The experience of writing this blog has proven to me that as different as we all may think we are we are all remarkably similar as well. The problems and concerns that hit me in Boston are also having the same effect on someone across the world. Records gathered from police, courts and the medical examiner shatter stereotypes about who gets sucked into this deadly vortex. It’s not all young adults. The median age of overdose victims is 41. And they’re not the dregs of society. They are homemakers, professionals, students and laborers. (Patriot Ledger) . One person every 8 days dies of a heroin/opiate overdose in my area and the numbers keep rising. I am impressed and encouraged by the actions of a small Massachusetts town Police Chief. I encourage you all to share/reblog this story with the hope that the approach will catch on. There may only be small things that anyone can do but sometimes the small ripples create the huge wave of change. Thank you.
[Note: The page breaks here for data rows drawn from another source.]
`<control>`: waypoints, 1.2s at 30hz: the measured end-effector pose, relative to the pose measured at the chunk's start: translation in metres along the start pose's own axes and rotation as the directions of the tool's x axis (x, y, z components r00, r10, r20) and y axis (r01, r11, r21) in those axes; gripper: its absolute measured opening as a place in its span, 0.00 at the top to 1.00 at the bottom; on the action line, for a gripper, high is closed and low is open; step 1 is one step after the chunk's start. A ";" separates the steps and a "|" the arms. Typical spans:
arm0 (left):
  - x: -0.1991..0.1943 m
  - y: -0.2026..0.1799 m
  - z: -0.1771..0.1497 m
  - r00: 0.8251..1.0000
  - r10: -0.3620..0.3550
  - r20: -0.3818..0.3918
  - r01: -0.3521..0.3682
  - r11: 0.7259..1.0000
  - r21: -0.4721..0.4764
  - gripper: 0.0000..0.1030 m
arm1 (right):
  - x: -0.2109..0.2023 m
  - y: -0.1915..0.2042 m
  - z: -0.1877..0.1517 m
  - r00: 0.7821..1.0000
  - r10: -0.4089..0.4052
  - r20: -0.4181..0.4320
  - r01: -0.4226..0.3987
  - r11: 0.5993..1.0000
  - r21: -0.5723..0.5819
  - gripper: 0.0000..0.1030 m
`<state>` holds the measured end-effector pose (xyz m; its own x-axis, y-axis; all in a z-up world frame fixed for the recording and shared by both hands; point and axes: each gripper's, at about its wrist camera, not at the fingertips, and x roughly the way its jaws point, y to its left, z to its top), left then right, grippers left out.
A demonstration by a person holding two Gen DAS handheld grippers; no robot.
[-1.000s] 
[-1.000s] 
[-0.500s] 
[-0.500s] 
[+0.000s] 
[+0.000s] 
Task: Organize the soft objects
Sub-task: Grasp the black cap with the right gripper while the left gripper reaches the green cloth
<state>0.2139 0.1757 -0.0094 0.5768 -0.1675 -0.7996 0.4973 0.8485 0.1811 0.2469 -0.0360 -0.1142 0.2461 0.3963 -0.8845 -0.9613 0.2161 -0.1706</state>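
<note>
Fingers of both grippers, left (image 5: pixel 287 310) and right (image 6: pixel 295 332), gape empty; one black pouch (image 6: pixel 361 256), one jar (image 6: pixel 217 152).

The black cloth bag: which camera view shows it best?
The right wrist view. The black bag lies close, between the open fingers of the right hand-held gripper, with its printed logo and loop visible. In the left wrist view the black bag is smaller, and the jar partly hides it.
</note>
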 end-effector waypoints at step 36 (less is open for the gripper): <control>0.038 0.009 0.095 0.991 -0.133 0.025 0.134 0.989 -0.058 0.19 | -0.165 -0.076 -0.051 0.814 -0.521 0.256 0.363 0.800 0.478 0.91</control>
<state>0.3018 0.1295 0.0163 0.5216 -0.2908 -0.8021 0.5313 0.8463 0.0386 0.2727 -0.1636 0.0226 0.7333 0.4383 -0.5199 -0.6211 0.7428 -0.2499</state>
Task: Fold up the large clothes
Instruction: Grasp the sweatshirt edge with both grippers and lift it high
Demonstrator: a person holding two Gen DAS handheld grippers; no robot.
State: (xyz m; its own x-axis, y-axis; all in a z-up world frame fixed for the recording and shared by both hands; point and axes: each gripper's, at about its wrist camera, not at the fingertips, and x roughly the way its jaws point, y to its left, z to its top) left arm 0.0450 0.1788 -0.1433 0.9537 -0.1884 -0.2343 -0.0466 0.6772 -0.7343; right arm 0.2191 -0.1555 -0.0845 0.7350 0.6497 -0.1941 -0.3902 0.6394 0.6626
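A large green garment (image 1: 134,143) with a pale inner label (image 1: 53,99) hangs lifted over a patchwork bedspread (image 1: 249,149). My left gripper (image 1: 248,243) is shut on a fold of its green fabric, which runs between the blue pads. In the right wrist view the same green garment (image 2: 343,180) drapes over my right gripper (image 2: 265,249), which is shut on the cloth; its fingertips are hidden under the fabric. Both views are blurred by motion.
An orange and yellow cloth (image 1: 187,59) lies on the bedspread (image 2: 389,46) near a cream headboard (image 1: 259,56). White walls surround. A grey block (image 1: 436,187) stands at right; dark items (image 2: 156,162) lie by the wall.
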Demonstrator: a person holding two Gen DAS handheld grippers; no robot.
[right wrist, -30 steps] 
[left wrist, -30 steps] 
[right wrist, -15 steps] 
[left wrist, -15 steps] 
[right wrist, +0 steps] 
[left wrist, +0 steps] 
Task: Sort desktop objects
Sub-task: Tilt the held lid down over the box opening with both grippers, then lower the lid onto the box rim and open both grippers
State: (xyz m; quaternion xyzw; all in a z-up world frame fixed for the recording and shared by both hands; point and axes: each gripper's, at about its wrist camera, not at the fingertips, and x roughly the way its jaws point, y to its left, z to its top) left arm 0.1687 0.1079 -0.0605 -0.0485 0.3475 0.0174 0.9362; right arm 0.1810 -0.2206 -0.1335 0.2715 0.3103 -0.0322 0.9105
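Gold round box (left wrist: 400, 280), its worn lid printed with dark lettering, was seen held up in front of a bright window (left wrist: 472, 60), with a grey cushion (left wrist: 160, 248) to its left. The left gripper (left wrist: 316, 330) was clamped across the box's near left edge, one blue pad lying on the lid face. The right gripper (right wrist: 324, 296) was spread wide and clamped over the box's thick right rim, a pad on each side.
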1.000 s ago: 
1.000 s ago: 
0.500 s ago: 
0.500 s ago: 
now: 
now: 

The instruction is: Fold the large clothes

https://www.facebook.com/GloucesterPoliceDepartment?fref=nf or http://gloucesterpd.com/blog
Gloucester Police Department (Official)
May 4 at 10:55am · Edited ·
PLEASE READ THIS POST:
On Saturday, May 2, the City held a forum regarding the opiate crisis, and on how Gloucester has many resources for help. We are poised to make revolutionary changes in the way we treat this DISEASE. Your Police Department vowed to take the following measures to assist, beginning June 1, 2015:
– Any addict who walks into the police station with the remainder of their drug equipment (needles, etc) or drugs and asks for help will NOT be charged. Instead we will walk them through the system toward detox and recovery. We will assign them an “angel” who will be their guide through the process. Not in hours or days, but on the spot. Addison Gilbert and Lahey Clinic have committed to helping fast track people that walk into the police department so that they can be assessed quickly and the proper care can be administered quickly.
– Nasal Narcan has just been made available at local pharmacies without a prescription. The police department has entered into an agreement with Conleys and is working on one with CVS that will allow anyone access to the drug at little to no cost regardless of their insurance. The police department will pay the cost of nasal narcan for those without insurance. We will pay for it with money seized from drug dealers during investigations. We will save lives with the money from the pockets of those who would take them. We recognize that nasal narcan is not the answer, but it is saving lives and no one in this City will be denied a life saving drug for this disease just because of a lack of insurance. Conleys has also agreed to assist with insurance requests from those who do not have any.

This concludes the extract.